#### Collected data
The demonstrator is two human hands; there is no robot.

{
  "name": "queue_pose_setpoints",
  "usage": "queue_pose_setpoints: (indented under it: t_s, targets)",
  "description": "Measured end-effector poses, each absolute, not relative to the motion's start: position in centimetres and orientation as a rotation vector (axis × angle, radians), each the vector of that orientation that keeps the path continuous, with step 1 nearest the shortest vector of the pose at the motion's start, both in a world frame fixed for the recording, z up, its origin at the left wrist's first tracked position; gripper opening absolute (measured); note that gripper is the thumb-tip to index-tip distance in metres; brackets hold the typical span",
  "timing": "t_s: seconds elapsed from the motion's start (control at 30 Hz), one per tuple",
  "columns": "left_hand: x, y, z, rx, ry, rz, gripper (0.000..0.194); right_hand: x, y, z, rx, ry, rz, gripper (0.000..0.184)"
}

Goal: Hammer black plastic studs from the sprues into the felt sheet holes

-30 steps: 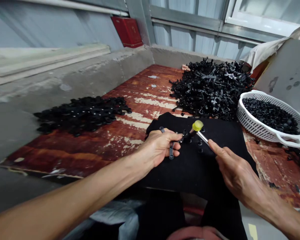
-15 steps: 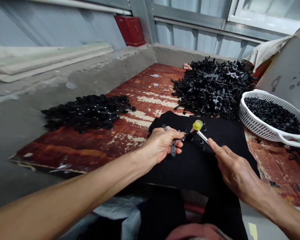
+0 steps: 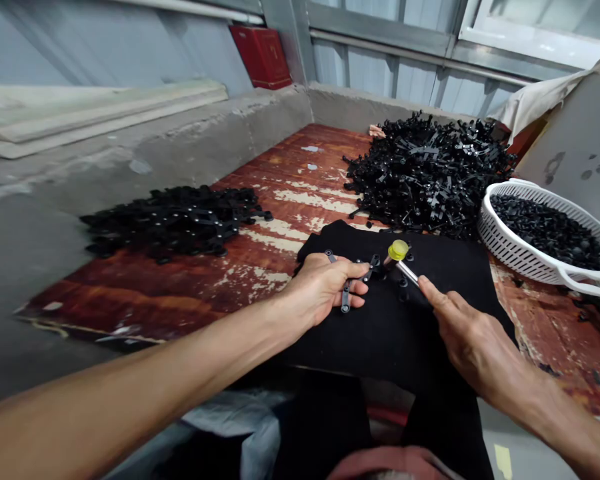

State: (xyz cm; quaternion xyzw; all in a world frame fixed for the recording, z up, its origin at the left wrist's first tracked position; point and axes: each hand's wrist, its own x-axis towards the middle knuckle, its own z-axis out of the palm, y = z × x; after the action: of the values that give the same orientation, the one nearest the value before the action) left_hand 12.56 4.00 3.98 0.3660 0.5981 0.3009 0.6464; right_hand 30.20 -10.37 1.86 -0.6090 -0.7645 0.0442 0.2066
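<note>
My left hand is closed around a black jointed plastic piece, whose arms stick out above and below the fingers. The piece's far end reaches right over a black cloth. In my right hand is a small mallet with a yellow head and a metal shaft, my index finger stretched along it. The mallet head hangs just right of the piece's far end; whether they touch I cannot tell. Several small round black parts lie on the cloth by the shaft.
A big heap of black plastic parts rises at the back. On the right stands a white basket of small black pieces. Jointed black pieces are piled on the left of the worn red-brown board. A concrete ledge borders it.
The mallet head has shifted very slightly right. My left hand still grips the jointed piece in nearly the same place, and the view has tilted a little.
</note>
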Motion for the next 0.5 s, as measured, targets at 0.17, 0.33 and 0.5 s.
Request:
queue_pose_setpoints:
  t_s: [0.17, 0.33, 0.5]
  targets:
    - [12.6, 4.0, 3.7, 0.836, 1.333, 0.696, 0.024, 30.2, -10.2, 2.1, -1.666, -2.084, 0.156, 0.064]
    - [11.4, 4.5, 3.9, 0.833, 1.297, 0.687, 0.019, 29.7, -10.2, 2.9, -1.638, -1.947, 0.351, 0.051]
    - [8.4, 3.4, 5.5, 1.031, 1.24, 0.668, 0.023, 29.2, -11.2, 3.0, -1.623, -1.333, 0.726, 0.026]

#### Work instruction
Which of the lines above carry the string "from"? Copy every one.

#### Expected output
  "timing": "t_s: seconds elapsed from the motion's start (control at 30 Hz), one per tuple",
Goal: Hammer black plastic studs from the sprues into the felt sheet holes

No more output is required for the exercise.